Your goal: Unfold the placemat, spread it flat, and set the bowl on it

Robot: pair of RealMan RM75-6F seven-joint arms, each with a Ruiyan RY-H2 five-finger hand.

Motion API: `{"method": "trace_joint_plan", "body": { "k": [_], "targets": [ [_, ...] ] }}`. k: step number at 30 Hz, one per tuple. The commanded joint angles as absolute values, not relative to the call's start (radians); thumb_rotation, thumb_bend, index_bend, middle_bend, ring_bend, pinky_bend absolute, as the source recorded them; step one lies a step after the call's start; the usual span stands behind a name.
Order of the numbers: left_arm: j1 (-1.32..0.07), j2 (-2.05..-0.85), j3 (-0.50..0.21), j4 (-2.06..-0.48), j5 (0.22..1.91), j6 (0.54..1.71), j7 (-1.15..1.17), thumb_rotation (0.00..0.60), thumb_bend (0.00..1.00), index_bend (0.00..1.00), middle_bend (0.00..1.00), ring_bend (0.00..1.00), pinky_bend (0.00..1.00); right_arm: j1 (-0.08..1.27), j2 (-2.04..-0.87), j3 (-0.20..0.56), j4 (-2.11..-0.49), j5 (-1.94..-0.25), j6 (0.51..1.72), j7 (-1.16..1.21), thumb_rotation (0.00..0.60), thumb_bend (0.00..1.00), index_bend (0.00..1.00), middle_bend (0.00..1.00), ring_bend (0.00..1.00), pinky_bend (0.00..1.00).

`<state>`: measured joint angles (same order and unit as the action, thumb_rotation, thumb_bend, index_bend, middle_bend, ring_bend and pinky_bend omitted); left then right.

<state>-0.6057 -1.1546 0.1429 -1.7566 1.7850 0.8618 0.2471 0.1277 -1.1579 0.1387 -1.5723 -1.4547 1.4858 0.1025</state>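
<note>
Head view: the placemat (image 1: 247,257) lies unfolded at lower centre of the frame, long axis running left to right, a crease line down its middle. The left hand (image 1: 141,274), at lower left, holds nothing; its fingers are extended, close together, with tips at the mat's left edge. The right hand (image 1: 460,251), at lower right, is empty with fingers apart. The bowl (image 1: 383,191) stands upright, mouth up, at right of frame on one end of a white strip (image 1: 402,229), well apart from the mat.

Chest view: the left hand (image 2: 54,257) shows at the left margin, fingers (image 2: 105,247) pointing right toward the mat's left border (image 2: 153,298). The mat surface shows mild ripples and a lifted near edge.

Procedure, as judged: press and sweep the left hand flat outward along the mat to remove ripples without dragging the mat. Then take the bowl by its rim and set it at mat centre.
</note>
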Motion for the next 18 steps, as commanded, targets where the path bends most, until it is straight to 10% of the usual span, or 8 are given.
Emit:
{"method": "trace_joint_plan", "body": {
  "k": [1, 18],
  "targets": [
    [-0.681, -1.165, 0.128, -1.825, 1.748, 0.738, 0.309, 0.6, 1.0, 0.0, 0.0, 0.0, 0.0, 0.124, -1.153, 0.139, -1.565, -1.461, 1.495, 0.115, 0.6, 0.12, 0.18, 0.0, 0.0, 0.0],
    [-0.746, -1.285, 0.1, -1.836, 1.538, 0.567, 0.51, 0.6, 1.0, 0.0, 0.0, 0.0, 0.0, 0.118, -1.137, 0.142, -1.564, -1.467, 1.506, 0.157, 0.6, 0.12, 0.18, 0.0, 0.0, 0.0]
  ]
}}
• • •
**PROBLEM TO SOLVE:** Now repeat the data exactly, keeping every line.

**EXERCISE RESULT:**
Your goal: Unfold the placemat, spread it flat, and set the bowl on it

Robot: pair of RealMan RM75-6F seven-joint arms, each with a Ruiyan RY-H2 five-finger hand.

Motion API: `{"method": "trace_joint_plan", "body": { "k": [_], "targets": [ [_, ...] ] }}`. k: step number at 30 Hz, one per tuple. The commanded joint angles as absolute values, not relative to the call's start (radians); thumb_rotation, thumb_bend, index_bend, middle_bend, ring_bend, pinky_bend absolute, as the source recorded them; step one lies a step after the call's start; the usual span stands behind a name.
Order of the numbers: left_arm: j1 (-1.32..0.07), j2 (-2.05..-0.85), j3 (-0.50..0.21), j4 (-2.06..-0.48), j5 (0.22..1.91), j6 (0.54..1.71), j7 (-1.15..1.17), thumb_rotation (0.00..0.60), thumb_bend (0.00..1.00), index_bend (0.00..1.00), middle_bend (0.00..1.00), ring_bend (0.00..1.00), pinky_bend (0.00..1.00); right_arm: j1 (-0.08..1.27), j2 (-2.04..-0.87), j3 (-0.20..0.56), j4 (-2.11..-0.49), j5 (-1.94..-0.25), j6 (0.51..1.72), j7 (-1.16..1.21), thumb_rotation (0.00..0.60), thumb_bend (0.00..1.00), index_bend (0.00..1.00), middle_bend (0.00..1.00), ring_bend (0.00..1.00), pinky_bend (0.00..1.00).

`<state>`: measured joint angles (same order and unit as the action, thumb_rotation, thumb_bend, index_bend, middle_bend, ring_bend and pinky_bend omitted); left then right.

<state>-0.6057 -1.1546 0.1429 -1.7566 1.7850 0.8618 0.2471 0.1277 -1.1579 0.1387 -1.5723 -1.4547 1.4858 0.1025</state>
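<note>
Head view: the placemat (image 1: 247,257) lies unfolded at lower centre of the frame, long axis running left to right, a crease line down its middle. The left hand (image 1: 141,274), at lower left, holds nothing; its fingers are extended, close together, with tips at the mat's left edge. The right hand (image 1: 460,251), at lower right, is empty with fingers apart. The bowl (image 1: 383,191) stands upright, mouth up, at right of frame on one end of a white strip (image 1: 402,229), well apart from the mat.

Chest view: the left hand (image 2: 54,257) shows at the left margin, fingers (image 2: 105,247) pointing right toward the mat's left border (image 2: 153,298). The mat surface shows mild ripples and a lifted near edge.

Procedure, as judged: press and sweep the left hand flat outward along the mat to remove ripples without dragging the mat. Then take the bowl by its rim and set it at mat centre.
</note>
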Motion for the next 18 steps, as commanded, targets where the path bends most, until it is straight to 10% of the usual span, or 8 are given.
Emit:
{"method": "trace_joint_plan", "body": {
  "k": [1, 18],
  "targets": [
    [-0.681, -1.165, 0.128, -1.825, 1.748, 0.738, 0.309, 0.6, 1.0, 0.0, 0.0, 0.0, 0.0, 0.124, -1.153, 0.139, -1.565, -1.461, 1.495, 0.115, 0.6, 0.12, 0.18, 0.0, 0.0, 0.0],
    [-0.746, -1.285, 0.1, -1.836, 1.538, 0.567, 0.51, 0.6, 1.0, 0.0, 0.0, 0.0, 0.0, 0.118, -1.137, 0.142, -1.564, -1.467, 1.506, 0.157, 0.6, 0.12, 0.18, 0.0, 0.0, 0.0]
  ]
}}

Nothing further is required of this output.